# Task to complete
Every line in the listing should be set down again verbatim.

# Supplied information
---+---

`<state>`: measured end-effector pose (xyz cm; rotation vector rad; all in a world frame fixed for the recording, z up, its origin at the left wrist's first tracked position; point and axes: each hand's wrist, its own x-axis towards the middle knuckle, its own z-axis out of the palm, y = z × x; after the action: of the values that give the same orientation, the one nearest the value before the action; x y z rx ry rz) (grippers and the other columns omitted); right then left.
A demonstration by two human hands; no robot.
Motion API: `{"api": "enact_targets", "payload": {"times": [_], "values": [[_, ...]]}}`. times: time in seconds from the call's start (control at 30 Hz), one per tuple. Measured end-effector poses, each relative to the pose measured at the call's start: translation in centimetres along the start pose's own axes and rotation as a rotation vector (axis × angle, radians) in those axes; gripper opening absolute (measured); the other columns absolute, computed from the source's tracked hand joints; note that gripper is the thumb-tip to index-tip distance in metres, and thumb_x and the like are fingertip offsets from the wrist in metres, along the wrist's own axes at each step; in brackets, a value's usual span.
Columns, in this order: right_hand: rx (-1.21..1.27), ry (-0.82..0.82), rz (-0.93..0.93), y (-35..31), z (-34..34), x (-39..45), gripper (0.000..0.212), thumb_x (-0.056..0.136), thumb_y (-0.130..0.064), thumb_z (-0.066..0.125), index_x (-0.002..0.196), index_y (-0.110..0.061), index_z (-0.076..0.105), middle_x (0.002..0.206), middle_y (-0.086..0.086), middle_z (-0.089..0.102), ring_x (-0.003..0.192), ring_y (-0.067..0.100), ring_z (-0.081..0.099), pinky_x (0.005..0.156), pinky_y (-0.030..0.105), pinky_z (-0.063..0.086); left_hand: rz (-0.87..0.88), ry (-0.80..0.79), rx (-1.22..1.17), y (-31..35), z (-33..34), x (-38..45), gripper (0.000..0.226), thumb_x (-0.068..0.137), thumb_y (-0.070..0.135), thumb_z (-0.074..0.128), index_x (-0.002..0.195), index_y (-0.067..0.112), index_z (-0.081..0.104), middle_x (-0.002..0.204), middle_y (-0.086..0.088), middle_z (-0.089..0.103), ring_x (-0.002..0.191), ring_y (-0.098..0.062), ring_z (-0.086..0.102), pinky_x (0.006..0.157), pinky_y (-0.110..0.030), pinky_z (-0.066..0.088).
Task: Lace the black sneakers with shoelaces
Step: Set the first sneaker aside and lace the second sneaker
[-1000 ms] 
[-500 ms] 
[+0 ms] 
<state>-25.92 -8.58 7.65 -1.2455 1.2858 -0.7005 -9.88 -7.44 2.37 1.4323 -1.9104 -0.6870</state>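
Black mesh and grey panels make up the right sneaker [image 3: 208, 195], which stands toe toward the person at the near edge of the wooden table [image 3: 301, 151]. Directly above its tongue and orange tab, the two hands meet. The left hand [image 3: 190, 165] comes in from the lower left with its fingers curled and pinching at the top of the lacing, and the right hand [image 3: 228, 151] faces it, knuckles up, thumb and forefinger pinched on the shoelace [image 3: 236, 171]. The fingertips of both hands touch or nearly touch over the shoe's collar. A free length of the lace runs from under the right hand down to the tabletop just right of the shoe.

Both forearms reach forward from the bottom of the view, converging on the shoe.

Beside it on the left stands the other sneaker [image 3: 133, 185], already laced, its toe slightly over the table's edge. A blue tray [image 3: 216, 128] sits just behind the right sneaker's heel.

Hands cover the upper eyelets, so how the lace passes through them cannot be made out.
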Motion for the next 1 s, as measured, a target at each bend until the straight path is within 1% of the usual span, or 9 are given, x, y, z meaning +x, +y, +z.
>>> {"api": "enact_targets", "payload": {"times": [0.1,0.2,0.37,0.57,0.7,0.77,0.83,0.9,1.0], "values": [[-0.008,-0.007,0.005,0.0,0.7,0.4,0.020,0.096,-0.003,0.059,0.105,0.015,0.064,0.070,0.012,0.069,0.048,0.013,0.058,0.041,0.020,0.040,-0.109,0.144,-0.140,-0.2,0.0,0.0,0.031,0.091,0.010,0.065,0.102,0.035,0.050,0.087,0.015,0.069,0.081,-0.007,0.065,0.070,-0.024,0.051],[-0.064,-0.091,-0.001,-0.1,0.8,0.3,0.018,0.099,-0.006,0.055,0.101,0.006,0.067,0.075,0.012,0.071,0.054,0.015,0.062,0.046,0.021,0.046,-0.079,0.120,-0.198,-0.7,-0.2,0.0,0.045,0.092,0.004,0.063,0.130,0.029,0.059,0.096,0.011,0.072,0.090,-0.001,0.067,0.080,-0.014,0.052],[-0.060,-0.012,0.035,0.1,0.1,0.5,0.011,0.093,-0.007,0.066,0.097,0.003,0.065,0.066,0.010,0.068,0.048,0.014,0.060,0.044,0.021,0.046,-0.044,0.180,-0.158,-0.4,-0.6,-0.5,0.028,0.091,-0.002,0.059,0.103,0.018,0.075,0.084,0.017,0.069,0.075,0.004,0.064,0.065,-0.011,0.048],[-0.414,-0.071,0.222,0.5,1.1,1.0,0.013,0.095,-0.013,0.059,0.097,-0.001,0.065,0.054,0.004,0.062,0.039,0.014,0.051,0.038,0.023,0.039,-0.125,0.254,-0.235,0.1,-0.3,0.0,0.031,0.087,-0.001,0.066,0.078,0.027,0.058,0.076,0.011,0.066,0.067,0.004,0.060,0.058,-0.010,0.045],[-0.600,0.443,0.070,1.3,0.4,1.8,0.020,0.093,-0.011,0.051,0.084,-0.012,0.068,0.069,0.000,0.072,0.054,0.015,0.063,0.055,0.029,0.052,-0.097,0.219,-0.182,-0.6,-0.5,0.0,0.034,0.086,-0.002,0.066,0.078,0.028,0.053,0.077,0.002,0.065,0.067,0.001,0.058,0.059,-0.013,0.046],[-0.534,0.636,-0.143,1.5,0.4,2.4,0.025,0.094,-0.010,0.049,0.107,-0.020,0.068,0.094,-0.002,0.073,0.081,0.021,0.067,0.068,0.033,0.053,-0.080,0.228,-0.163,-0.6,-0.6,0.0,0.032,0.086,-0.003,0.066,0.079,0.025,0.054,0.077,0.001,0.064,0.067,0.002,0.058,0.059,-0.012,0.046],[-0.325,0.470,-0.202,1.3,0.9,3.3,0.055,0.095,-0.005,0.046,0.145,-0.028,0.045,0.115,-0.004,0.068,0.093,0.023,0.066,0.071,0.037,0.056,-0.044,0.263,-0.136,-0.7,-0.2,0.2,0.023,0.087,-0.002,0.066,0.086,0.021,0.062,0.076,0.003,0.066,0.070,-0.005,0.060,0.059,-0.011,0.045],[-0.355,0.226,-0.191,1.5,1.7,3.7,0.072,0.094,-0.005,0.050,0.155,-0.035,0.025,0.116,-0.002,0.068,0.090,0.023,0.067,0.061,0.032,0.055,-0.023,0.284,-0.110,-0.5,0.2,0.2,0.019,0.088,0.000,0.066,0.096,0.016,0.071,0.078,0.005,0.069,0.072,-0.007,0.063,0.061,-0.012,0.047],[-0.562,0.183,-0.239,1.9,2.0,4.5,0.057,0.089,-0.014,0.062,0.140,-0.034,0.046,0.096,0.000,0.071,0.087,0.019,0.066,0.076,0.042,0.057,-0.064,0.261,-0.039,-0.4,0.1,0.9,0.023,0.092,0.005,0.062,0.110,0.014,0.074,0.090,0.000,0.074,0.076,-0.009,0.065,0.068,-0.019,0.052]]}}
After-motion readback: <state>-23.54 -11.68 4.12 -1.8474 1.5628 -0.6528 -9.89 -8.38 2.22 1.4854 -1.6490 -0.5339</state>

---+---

# Task answer
`<state>`: measured end-effector pose (xyz cm; rotation vector rad; all in a world frame fixed for the recording, z up, its origin at the left wrist's first tracked position; point and axes: each hand's wrist, its own x-axis towards the middle knuckle, its own z-axis out of the palm, y = z × x; after the action: of the values that give the same orientation, the one nearest the value before the action; x y z rx ry rz) (grippers and the other columns omitted); right then left.
A demonstration by two human hands; no robot.
Motion API: `{"api": "enact_targets", "payload": {"times": [_], "values": [[_, ...]]}}`. times: time in seconds from the call's start (control at 30 Hz), one per tuple. Measured end-effector poses, each relative to the pose measured at the call's start: translation in centimetres along the start pose's own axes and rotation as a rotation vector (axis × angle, radians) in those axes; gripper opening absolute (measured); the other columns absolute, computed from the source's tracked hand joints; note that gripper is the thumb-tip to index-tip distance in metres, and thumb_x and the like are fingertip offsets from the wrist in metres, along the wrist's own axes at each step; in brackets, a value's usual span.
Columns, in this order: right_hand: rx (-1.21..1.27), ry (-0.82..0.82), rz (-0.93..0.93), y (-35..31), z (-34..34), x (-39..45), gripper (0.000..0.212), thumb_x (-0.056..0.136), thumb_y (-0.130..0.064), thumb_z (-0.066..0.125), index_x (-0.002..0.196), index_y (-0.110..0.061), index_z (-0.076..0.105), middle_x (0.002..0.206), middle_y (-0.086..0.086), middle_z (-0.089..0.102), ring_x (-0.003..0.192), ring_y (-0.067..0.100), ring_z (-0.081..0.099), pinky_x (0.005..0.156), pinky_y (-0.030..0.105), pinky_z (-0.063..0.086); left_hand: rz (-0.87..0.88), ry (-0.80..0.79), rx (-1.22..1.17), y (-31..35), z (-33..34), x (-38..45), gripper (0.000..0.226), thumb_x (-0.068..0.137), thumb_y (-0.070..0.135), thumb_z (-0.074..0.128), index_x (-0.002..0.195), index_y (-0.067..0.112), index_z (-0.081..0.104), middle_x (-0.002..0.204), middle_y (-0.086..0.088), middle_z (-0.089..0.103), ring_x (-0.002..0.191), ring_y (-0.098..0.062), ring_z (-0.086..0.102), pinky_x (0.006..0.157), pinky_y (-0.110..0.030), pinky_z (-0.066..0.088).
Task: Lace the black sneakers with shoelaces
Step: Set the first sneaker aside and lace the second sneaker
[-1000 ms] 
[-500 ms] 
[+0 ms] 
<state>-25.92 -8.58 7.65 -1.2455 1.2858 -0.7005 -9.88 -7.44 2.37 1.4323 -1.9104 -0.6870</state>
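Black mesh and grey panels make up the right sneaker [image 3: 208, 195], which stands toe toward the person at the near edge of the wooden table [image 3: 301, 151]. Directly above its tongue and orange tab, the two hands meet. The left hand [image 3: 190, 165] comes in from the lower left with its fingers curled and pinching at the top of the lacing, and the right hand [image 3: 228, 151] faces it, knuckles up, thumb and forefinger pinched on the shoelace [image 3: 236, 171]. The fingertips of both hands touch or nearly touch over the shoe's collar. A free length of the lace runs from under the right hand down to the tabletop just right of the shoe.

Both forearms reach forward from the bottom of the view, converging on the shoe.

Beside it on the left stands the other sneaker [image 3: 133, 185], already laced, its toe slightly over the table's edge. A blue tray [image 3: 216, 128] sits just behind the right sneaker's heel.

Hands cover the upper eyelets, so how the lace passes through them cannot be made out.
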Motion for the next 1 s, as measured, a target at each bend until the straight path is within 1% of the usual span, or 9 are given, x, y, z meaning +x, +y, +z.
>>> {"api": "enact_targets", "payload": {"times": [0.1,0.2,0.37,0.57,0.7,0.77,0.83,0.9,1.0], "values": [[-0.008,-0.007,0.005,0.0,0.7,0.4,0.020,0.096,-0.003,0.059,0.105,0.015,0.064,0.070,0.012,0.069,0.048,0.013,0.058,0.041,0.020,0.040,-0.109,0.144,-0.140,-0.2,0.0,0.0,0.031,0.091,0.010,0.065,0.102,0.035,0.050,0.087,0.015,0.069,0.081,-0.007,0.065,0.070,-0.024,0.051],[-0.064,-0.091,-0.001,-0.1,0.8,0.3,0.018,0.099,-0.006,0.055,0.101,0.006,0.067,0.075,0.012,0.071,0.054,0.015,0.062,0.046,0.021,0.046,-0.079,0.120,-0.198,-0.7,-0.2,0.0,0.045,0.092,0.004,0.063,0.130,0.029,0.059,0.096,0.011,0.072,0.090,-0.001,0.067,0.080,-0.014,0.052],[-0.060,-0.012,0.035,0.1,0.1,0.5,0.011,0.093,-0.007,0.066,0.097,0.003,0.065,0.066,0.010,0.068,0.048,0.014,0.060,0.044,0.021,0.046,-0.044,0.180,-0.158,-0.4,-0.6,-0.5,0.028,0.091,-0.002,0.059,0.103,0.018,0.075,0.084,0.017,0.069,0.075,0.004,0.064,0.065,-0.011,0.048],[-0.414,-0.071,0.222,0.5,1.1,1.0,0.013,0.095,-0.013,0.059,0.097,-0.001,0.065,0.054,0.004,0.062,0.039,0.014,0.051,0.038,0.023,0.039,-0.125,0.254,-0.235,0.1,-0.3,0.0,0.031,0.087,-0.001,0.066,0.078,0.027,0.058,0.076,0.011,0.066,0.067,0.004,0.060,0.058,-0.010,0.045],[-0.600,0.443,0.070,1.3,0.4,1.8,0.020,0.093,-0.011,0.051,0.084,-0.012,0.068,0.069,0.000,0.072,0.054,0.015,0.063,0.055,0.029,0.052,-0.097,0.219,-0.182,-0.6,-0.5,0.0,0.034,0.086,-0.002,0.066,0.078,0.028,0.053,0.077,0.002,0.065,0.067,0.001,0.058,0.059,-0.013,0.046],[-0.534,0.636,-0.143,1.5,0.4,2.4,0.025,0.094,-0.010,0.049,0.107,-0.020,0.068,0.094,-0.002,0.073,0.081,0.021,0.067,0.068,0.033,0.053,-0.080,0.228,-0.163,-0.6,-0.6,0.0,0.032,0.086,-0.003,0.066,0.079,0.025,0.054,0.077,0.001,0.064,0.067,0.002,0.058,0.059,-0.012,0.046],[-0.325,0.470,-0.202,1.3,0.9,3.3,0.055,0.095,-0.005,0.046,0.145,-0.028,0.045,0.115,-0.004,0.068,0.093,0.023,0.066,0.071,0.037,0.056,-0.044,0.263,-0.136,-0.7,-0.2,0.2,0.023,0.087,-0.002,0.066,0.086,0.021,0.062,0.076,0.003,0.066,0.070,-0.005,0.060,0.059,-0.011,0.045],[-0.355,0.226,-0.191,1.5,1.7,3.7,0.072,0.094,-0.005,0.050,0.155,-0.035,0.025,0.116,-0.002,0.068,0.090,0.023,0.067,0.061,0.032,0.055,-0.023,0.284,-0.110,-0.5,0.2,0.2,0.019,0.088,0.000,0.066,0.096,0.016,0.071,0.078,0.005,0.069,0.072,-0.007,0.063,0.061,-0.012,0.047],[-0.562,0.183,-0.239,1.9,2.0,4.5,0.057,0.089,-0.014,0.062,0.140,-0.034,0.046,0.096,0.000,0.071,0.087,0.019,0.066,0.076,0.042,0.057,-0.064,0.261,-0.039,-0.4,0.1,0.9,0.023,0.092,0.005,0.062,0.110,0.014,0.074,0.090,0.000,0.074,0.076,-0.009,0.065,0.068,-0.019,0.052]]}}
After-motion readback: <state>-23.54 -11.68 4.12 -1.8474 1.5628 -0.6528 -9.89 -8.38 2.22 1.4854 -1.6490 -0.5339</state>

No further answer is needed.